Muchos han cambiado de refugio varias veces. Parecen desnutridos y carecen de agua limpia para beber o lavarse, lo que les expone a numerosas enfermedades. Desde que empezó la guerra en octubre, estos niños han sido testigos de escenas horribles y de la muerte, que sigue siendo una posibilidad real cada día.
A veces los niños me visitan en el campamento. Hablamos de las circunstancias a las que nos enfrentamos para despejarnos, recordando alguna bonita anécdota que compartimos en el pasado. Siento que se me humedecen los ojos mientras contengo las lágrimas. Cuando nos reímos, me doy cuenta de lo que más echo de menos: sus voces alegres y el sonido del chapoteo en la piscina. Me encantaba ver a los niños correr por la playa.

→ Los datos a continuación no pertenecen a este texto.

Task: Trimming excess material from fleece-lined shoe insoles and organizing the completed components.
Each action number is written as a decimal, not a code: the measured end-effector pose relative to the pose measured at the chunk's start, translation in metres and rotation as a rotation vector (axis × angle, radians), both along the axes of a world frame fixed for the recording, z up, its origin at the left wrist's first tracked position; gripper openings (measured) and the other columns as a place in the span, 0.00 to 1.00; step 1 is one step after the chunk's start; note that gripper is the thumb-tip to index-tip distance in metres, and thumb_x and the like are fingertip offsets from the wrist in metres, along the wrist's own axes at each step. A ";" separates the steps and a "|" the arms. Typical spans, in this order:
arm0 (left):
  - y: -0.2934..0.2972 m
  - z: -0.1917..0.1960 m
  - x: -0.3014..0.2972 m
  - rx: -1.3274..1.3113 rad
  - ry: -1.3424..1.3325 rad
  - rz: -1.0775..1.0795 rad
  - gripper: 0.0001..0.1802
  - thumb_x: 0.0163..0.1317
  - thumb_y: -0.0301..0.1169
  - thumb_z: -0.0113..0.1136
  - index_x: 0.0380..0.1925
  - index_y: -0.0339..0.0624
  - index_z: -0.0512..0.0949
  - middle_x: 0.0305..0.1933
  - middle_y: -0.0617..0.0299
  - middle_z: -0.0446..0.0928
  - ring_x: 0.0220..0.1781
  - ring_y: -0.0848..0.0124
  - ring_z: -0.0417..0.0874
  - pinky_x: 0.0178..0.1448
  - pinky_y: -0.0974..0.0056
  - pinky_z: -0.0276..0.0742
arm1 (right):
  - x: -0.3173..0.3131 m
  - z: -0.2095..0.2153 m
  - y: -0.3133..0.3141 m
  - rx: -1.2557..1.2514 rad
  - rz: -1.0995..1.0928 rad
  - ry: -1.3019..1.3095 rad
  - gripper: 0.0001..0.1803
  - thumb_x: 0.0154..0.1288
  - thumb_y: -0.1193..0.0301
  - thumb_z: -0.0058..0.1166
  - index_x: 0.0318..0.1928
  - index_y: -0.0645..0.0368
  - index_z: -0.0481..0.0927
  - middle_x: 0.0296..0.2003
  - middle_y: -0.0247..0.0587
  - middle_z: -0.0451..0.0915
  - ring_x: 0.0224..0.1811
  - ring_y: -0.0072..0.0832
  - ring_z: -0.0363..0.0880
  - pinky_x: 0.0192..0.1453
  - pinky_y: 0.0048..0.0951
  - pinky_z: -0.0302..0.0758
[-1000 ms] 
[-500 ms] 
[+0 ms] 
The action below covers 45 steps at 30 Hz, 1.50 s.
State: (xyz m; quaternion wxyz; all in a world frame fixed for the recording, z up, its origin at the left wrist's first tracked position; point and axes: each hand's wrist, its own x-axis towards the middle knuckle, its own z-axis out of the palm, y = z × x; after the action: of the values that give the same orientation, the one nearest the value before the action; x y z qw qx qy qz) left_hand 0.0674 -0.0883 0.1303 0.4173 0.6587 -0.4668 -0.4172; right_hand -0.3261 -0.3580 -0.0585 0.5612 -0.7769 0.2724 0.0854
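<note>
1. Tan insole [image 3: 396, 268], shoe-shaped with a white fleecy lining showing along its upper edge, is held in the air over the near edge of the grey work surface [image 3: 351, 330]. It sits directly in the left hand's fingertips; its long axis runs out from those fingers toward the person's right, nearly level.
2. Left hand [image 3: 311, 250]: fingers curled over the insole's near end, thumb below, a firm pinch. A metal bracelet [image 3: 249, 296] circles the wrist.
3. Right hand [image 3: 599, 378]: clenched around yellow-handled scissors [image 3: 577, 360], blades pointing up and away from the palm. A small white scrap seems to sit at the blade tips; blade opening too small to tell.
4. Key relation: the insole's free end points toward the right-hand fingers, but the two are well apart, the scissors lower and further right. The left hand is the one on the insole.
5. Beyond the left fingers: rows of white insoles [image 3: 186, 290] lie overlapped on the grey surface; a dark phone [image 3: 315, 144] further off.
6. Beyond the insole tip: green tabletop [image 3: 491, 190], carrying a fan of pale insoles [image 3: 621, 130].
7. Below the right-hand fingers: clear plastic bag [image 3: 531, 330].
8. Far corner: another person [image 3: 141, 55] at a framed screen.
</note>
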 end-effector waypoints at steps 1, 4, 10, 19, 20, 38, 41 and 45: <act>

Sus ojos brillaban y su pelo ondeaba al viento. Echo de menos verles bailar de un pie a otro mientras esquivan las olas y sus pequeñas huellas en la arena. Nunca tuve la oportunidad de ir a los Juegos Olímpicos. Tampoco pude llevar allí a mis nadadores. Sin embargo, a lo largo de los años, di a probar la libertad a miles de niños. Anhelo volver al agua.